Después de que un hospital local lo rechazó, viajó a Ciudad de México. Murió en una camilla en el Hospital General, dijo Palma, antes de que los médicos pudieran intubarlo.
“Lo hubiera llevado antes, pero a los dos nos daba mucho miedo”, dijo Palma. “Es muy injusto, me lo llevé con vida y me lo traje muerto”.
Aurora Arzate Nieves murió el mismo día que Bailón, en el mismo hospital, unas 30 horas después de su ingreso. Matriarca de una familia mexicana muy unida, Arzate, de 83 años, era conocida por su mole verde y su fuerza de voluntad. Sus hijos prácticamente tuvieron que arrastrarla al hospital.

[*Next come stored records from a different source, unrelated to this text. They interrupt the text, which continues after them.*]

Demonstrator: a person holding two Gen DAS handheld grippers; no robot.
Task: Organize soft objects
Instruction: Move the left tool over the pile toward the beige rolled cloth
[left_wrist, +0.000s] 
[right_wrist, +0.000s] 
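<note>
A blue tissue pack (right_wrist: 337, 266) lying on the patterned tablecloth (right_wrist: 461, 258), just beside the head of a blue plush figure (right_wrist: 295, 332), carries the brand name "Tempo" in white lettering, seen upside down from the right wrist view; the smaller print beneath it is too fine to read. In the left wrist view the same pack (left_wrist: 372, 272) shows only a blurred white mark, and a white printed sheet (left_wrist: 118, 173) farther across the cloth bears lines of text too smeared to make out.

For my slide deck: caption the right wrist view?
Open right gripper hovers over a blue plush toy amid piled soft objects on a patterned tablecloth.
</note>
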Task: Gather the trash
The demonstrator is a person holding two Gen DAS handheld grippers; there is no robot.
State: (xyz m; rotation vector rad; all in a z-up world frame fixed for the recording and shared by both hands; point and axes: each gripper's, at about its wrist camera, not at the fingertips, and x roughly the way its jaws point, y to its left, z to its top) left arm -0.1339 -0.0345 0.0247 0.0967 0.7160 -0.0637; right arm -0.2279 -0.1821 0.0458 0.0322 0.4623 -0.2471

Esa decisión atormentó a Eduardo Gutiérrez Arzate al despedirse definitivamente de su madre, quien estaba dentro de una bolsa y colocada dentro de una minivan Ford convertida en coche fúnebre por una funeraria cercana al hospital.
Mientras golpeaba la ventana, Gutiérrez le rogó a su madre que se despertara.
“Me sentí muy culpable cuando la vi”, dijo, de pie fuera del crematorio, mientras un humo negro ondeaba en lo alto.
Tenía miedo de todo lo que tuviera que ver con el coronavirus y los hospitales, donde estaría rodeada de “gente deprimida”, en lugar de su familia.
“Le pedí en ese momento que me perdonara”, dijo. “Le pedí que me perdonara por llevarla al hospital”.
Eduardo Gutiérrez Arzate llora por su madre contra la minivan utilizada como coche fúnebre para llevar su cuerpo a la cremación.